*Exercise brief*.
Take the lines from the one containing "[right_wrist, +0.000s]" through the end of the material and write them out exactly, omitting pictures.
○ ○ ○ ○
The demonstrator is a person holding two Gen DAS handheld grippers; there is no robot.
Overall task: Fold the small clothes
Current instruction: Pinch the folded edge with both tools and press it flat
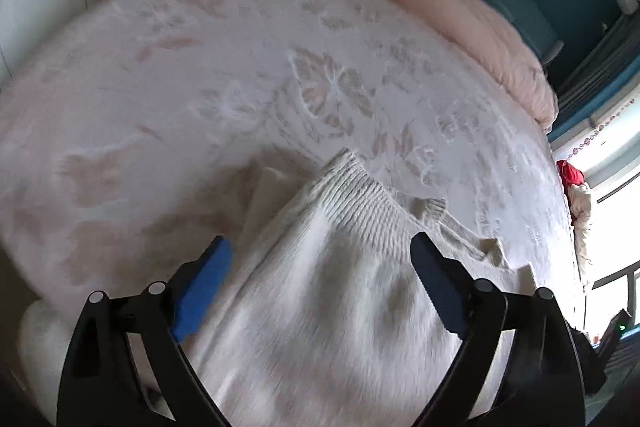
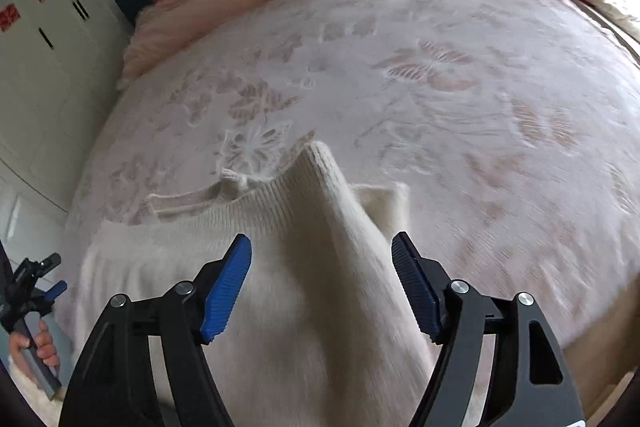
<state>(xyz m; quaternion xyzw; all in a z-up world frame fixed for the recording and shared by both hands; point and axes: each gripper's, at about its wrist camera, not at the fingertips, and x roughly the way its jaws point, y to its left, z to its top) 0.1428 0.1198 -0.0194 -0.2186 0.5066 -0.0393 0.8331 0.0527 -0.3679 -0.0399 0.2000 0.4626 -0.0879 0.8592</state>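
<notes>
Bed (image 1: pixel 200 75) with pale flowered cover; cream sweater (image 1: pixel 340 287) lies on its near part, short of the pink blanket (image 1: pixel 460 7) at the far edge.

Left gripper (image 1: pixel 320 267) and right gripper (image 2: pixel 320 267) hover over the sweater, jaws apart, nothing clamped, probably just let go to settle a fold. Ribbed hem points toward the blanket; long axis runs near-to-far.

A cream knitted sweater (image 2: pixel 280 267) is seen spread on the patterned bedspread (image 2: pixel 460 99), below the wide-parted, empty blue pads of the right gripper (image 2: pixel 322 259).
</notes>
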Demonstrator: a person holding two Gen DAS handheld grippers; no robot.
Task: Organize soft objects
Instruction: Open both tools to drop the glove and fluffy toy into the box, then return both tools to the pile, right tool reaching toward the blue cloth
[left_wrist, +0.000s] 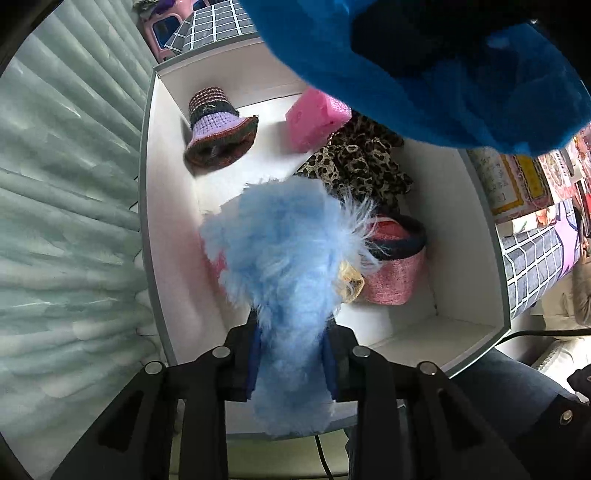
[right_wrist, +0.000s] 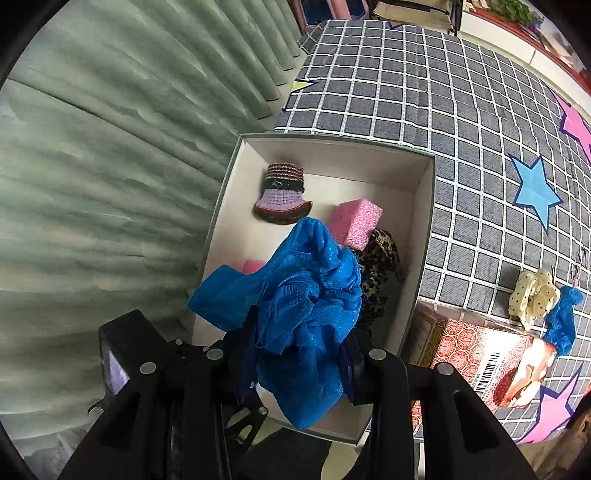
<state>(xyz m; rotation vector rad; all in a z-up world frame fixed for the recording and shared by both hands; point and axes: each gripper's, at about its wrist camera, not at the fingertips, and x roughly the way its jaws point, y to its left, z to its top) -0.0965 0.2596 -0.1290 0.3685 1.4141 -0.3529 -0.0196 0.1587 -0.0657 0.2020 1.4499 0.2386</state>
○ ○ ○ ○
*Output for this exercise*.
[right_wrist, +0.000s] 
<state>(xyz m; rotation vector rad; all in a z-up world frame fixed for the recording and shared by both hands; point and axes: each gripper's, at about its wrist camera, not at the fingertips, and x roughly the way its jaws point, y to its left, z to its top) -0.0965 0.2596 -0.1290 0.3685 1.4141 -0.3529 -0.0196 0.1587 -0.0657 0.2020 1.4499 0.2386</state>

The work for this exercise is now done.